Итак, я узнал, что лечение зависимости сводится к кодированию, а кодирование – к хорошо рассказанной сказке. Это говорила наркологическая братия. Сами наркологи не стали делиться со мной своими терапевтическими сказками. В книгах по наркологии никаких сведений о кодировании не было, и я поначалу был озадачен и растерян. Но, немного подумав, я догадался, кого можно расспросить о кодировании. Конечно же, процедурную медсестру. И я с ней подружился. Тесно.
Терапевтические сказки наших наркологов оказались банальными, шаблонными, скучными. Никакой любви к нарративу, никакого уважения к интеллекту пациентов. Я удивлялся: как эта глупость может работать? «Я сейчас введу тебе этот препарат. Он осядет в твоей печени. В глубине печени он будет находиться долго. Тебя на какое время нужно закодировать?» – «На год». – «Я введу тебе годовую дозу. После введения препарата я дам тебе понюхать спирт. Ты лишь слегка понюхаешь его – и пойдет реакция». Процедурная сестра вводила никотиновую кислоту, доктор подносил вату, смоченную в спирте, к ноздрям пребывающего в священном трепете пациента, через минуту у того появлялся жар в теле, он краснел как рак и, стуча от страха клешнями, уползал в свою палату с уверенностью, что теперь именно так и будет, если он, упаси господь, выпьет.

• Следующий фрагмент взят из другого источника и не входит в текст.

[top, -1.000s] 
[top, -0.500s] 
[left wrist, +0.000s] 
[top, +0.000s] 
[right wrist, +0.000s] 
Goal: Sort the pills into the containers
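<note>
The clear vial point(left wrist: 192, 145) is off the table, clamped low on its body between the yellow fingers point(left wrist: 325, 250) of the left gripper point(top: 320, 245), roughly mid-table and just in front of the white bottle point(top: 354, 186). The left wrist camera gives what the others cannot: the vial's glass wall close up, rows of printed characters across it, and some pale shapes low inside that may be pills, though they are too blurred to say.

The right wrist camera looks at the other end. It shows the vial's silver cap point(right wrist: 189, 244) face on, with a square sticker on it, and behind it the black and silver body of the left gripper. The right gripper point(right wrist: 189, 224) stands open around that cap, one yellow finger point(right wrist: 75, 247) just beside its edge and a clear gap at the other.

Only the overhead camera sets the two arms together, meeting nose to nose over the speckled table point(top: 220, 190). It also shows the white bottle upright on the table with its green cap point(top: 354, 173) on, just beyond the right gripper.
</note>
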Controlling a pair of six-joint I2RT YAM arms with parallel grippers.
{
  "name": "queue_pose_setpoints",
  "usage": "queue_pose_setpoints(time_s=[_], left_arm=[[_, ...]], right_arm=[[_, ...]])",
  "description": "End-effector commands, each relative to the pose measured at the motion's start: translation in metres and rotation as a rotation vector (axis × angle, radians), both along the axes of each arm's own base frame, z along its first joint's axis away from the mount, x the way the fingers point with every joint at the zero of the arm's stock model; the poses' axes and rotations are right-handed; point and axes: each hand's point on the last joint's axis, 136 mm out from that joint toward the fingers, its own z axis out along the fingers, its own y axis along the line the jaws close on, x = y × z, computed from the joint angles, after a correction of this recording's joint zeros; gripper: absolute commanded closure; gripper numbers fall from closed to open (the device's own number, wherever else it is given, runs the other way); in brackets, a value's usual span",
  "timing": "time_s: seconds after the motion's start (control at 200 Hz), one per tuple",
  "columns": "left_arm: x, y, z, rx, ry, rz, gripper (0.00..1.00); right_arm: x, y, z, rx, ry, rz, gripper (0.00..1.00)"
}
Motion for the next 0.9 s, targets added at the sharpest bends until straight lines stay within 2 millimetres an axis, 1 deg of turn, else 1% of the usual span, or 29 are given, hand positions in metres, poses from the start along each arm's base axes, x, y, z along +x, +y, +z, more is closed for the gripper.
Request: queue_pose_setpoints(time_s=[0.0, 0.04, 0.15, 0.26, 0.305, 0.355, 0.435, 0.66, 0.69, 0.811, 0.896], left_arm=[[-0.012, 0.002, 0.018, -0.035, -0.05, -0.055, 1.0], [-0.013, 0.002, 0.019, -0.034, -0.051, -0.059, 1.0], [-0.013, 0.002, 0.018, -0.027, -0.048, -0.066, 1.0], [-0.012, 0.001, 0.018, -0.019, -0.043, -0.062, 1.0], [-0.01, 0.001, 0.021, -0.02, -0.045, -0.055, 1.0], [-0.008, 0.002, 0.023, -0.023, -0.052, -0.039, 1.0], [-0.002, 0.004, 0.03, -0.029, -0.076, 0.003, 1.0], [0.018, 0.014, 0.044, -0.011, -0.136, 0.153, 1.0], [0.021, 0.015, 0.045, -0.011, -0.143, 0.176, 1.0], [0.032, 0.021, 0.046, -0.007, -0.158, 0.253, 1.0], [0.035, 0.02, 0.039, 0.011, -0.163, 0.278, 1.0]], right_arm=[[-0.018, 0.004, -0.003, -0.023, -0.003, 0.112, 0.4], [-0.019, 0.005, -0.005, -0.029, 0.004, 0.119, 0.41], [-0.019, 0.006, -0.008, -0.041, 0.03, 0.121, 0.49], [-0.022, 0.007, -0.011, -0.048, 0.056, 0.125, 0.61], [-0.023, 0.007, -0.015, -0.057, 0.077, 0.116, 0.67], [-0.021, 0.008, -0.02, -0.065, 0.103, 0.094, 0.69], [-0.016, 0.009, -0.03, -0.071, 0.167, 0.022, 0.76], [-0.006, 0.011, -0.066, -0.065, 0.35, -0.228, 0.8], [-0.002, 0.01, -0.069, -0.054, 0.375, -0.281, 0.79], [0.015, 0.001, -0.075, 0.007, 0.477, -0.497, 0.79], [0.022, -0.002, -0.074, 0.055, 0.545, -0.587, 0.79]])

Поначалу я решил, что уж моя-то терапевтическая сказка не будет такой примитивной. Я сочинял пространные истории о том, что делает препарат с организмом – с печенью, почками, костями, мышцами, сердцем. Представлял реакцию пациентов и думал: нет, не то, не то. Я решил обогатить «телесную» историю увлекательными подробностями о том, что происходит с сознанием человека, как оно начинает меняться, как постепенно человек отворачивается от алкоголя и собратьев-алкоголиков и начинает жить достойной жизнью. Все это я приписывал чудесному препарату. Оставался один пункт: что это за препарат. Нет, я-то знал, что буду применять ту самую никотиновую кислоту, но как мне ее назвать для пациентов? Алкостопил? Поканепропиламид? Остановисмут? Перебрав с десяток вариантов, я вдруг понял, что будет достаточно, если препарат окажется испанским, исландским, канадским или пусть даже сенегальским – важно, чтобы он был нездешним. Я назвал его французским. Французский препарат. Мне так понравилась идея французского препарата, что я подумал: зачем мне сложная, внушающая трепет терапевтическая сказка? Достаточно распространить слух, что в больнице наконец-то появился «тот самый французский препарат». И я угадал. Весть о чудодейственном французском средстве быстро разошлась по всей клинике. Пациенты все больше и больше хотели закодироваться именно у меня. Я был всего лишь робким врачом-интерном, но «французский препарат» сделал меня важным и востребованным специалистом.
И однажды случилось вот что.
Была красивая брянская осень: капли дождя стекали по стеклу автобуса, желтые листья дрожали на тротуаре, гурьба цыган тащила тележку с опрокинутой будкой таксофона. Везли, наверное, сдавать в металлолом. Я приехал на понедельничную планерку, поднялся в отделение, зашел в ординаторскую. Врачи уже сидели на своих местах. Я поспешно снял куртку, сел в углу. Во главе стола сидел начмед – коренастый человек с квадратной головой.
– Это у кого здесь, блядь, завелся французский препарат?
Я растерялся. С одной стороны, я чувствовал себя виноватым, с другой – я ведь делал то же самое, что и остальные наркологи, с той лишь разницей, что в моей терапевтической сказке, такой же банальной, скучной и шаблонной, присутствовало слово «французский». Но тут за меня заступился мой куратор:
– А что не так? Мы все кодируем. Молодой доктор для пущей убедительности назвал свой «препарат» французским, это положительно сказывается на суггестивной силе процедуры. Что с этим не так?
– Так я не против, – ответил начмед. – Просто мне вчера мэр позвонил с наездом, что, мол, у нас в больнице есть французский препарат и я об этом молчу, тогда как ему, оказывается, родственника надо срочно закодировать.
Это была победа побед. Я вознесся на вершину своего профессионального триумфа. Ну, так я чувствовал. Тогда я и не подозревал, что все мы – и я, и остальные мои коллеги – просто-напросто копошимся в псевдонаучном болоте и понятия не имеем о том, как на самом деле обстоят дела.